▶ [Exercise brief] All the data should be repeated exactly. Any image in it is left out.

▶ [Source data]

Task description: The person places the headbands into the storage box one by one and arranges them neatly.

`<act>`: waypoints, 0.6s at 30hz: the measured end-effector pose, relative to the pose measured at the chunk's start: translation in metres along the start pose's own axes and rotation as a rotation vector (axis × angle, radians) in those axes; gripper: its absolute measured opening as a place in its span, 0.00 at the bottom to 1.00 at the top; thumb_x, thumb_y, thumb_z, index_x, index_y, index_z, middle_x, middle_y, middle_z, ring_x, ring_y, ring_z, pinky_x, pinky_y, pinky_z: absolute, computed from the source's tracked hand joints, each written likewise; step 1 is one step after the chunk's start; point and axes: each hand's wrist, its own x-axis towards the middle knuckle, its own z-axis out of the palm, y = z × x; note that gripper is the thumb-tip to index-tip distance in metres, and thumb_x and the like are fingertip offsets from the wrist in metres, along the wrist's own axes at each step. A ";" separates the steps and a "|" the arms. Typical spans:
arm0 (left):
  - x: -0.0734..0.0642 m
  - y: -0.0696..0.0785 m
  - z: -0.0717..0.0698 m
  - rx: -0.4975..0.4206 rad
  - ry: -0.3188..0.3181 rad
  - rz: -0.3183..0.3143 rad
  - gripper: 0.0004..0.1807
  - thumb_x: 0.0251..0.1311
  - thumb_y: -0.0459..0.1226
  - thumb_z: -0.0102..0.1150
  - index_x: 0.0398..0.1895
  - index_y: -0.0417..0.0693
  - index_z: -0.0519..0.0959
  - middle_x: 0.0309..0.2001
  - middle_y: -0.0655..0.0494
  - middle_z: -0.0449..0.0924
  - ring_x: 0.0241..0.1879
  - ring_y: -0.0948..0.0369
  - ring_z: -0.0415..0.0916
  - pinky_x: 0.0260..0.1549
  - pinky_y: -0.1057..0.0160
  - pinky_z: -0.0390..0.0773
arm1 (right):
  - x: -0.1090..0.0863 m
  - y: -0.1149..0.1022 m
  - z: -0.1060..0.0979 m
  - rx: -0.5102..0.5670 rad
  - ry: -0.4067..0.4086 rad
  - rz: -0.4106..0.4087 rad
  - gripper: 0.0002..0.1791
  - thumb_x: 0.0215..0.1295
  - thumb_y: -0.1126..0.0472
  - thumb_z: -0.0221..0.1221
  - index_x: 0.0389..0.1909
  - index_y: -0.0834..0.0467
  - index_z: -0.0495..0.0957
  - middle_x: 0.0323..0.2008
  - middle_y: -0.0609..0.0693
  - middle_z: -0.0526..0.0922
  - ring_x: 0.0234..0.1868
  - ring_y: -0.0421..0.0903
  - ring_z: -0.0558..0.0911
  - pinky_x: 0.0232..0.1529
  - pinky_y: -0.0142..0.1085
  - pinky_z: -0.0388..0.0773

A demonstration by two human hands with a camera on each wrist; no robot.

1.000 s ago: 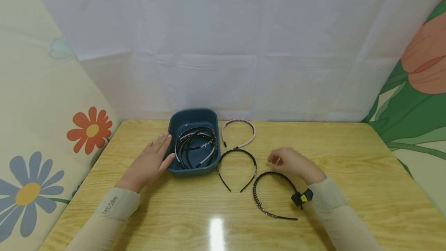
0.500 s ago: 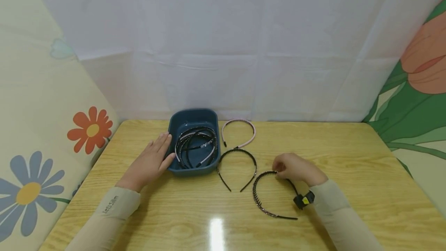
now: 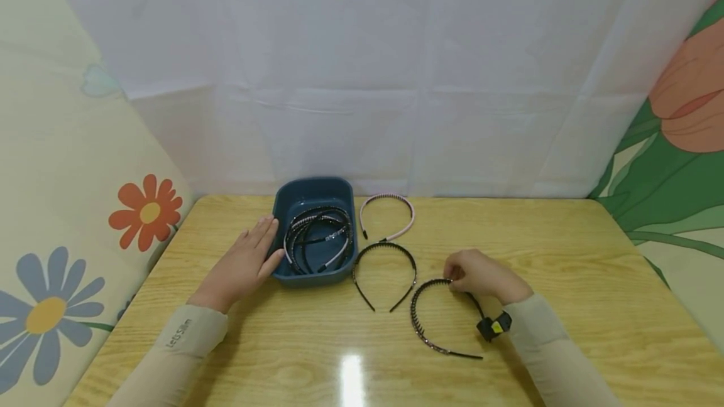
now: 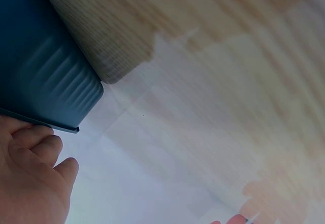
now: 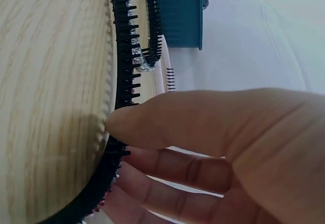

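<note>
In the head view my right hand (image 3: pixel 486 276) pinches the upper arc of a black toothed headband (image 3: pixel 415 318) with sparkly stones. The right wrist view has the thumb on the inner, toothed side of this black headband (image 5: pixel 126 56), with fingers behind its outer side. My left hand (image 3: pixel 237 265) rests with straight fingers against the left rim of a dark blue basket (image 3: pixel 317 281). The left wrist view shows the fingertips at the rim, beside the ribbed wall of the basket (image 4: pixel 45 71). Several black and pale headbands (image 3: pixel 296 223) lie tangled inside it.
Right of the basket, a second black headband (image 3: pixel 413 262) lies on the wooden table (image 3: pixel 283 357). Behind it is a pale pink headband (image 3: pixel 411 213), its end close to the black one. A white cloth (image 3: pixel 339 80) hangs along the table's back edge.
My right hand has come down and slightly right onto the nearest black headband and now pinches it. The left hand and basket have stayed in place.
</note>
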 end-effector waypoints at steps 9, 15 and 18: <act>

▶ [Output below]
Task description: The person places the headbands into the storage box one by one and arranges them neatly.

`<act>`: waypoints, 0.6s at 30hz: the measured end-effector pose, relative to the pose measured at the chunk's start: translation in metres along the start pose's own axes and rotation as a rotation vector (axis × angle, radians) in those axes; gripper: its absolute measured opening as a place in its span, 0.00 at the bottom to 1.00 at the top; thumb_x, thumb_y, thumb_z, index_x, index_y, index_z, middle_x, middle_y, middle_z, ring_x, ring_y, ring_z, pinky_x, pinky_y, pinky_z: absolute, computed from the source's tracked hand joints, each written likewise; step 1 is one step after the chunk's start; point and axes: each hand's wrist, its own x-axis towards the middle knuckle, its own z-axis out of the palm, y = z × x; note that gripper is the thumb-tip to index-tip distance in metres, and thumb_x and the like are fingertip offsets from the wrist in metres, along the wrist's own axes at each step. A ";" separates the steps and a "|" the arms. Typical spans:
arm0 (left):
  - x: -0.0734..0.0642 m
  - y: -0.0696..0.0785 m
  - z: -0.0717..0.0698 m
  - rx: -0.4975..0.4206 rad
  - ry: -0.3188..0.3181 rad
  - rz: -0.3183..0.3143 rad
  - gripper: 0.0004..0.1807
  - thumb_x: 0.0251..0.1311
  - thumb_y: -0.0459..0.1226
  - thumb_z: -0.0102..0.1150
  - index_x: 0.0398..0.1895
  - index_y: -0.0417..0.0693
  - index_z: -0.0519..0.0959
  - middle_x: 0.0309..0.2001
  - middle_y: -0.0655..0.0494
  - middle_z: -0.0449..0.0924
  - ring_x: 0.0241..0.1879
  - ring_y: -0.0948..0.0369
  - ring_z: -0.0415..0.0916
  - pinky_x: 0.0260..0.1549
  - pinky_y: -0.1057..0.0160
  - pinky_z: -0.0390..0.0773
arm1 (right):
  - x: -0.1090..0.0863 m
  - y: -0.1149..0.1022 m
  - z: -0.1060..0.0979 m
  - rx: -0.5102..0.5670 rad
  - ry: -0.4067..0.4086 rad
  - rz: -0.4106..0.4087 rad
  - gripper: 0.0002..0.1791
  - thumb_x: 0.0215..0.1295
  - thumb_y: -0.1126..0.0472
  - thumb_z: -0.0221..0.1221
  - index_x: 0.0389..0.1909
  - index_y: -0.0834..0.0467
  - index_z: -0.0495..0.0957
  - middle_x: 0.0323..0.2008
  - middle_y: -0.0609..0.0693
  - middle_z: -0.0526..0.0922
  - ring_x: 0.0234..0.1868
  - ring_y: -0.0421..0.0903
  - ring_z: -0.0558..0.0911
  - pinky_x: 0.0232..0.1529
  - pinky_y: -0.0142..0.1085
  - pinky_z: -0.0388..0.0773

A demonstration by two human hands with a camera on each wrist; no robot.

1.000 s ago: 
0.500 s ago: 
now: 
now: 
now: 

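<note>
In the head view my right hand (image 3: pixel 486 276) pinches the upper arc of a black toothed headband (image 3: pixel 415 318) with sparkly stones. The right wrist view has the thumb on the inner, toothed side of this black headband (image 5: pixel 126 56), with fingers behind its outer side. My left hand (image 3: pixel 237 265) rests with straight fingers against the left rim of a dark blue basket (image 3: pixel 317 281). The left wrist view shows the fingertips at the rim, beside the ribbed wall of the basket (image 4: pixel 45 71). Several black and pale headbands (image 3: pixel 296 223) lie tangled inside it.
Right of the basket, a second black headband (image 3: pixel 413 262) lies on the wooden table (image 3: pixel 283 357). Behind it is a pale pink headband (image 3: pixel 411 213), its end close to the black one. A white cloth (image 3: pixel 339 80) hangs along the table's back edge.
My right hand has come down and slightly right onto the nearest black headband and now pinches it. The left hand and basket have stayed in place.
</note>
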 end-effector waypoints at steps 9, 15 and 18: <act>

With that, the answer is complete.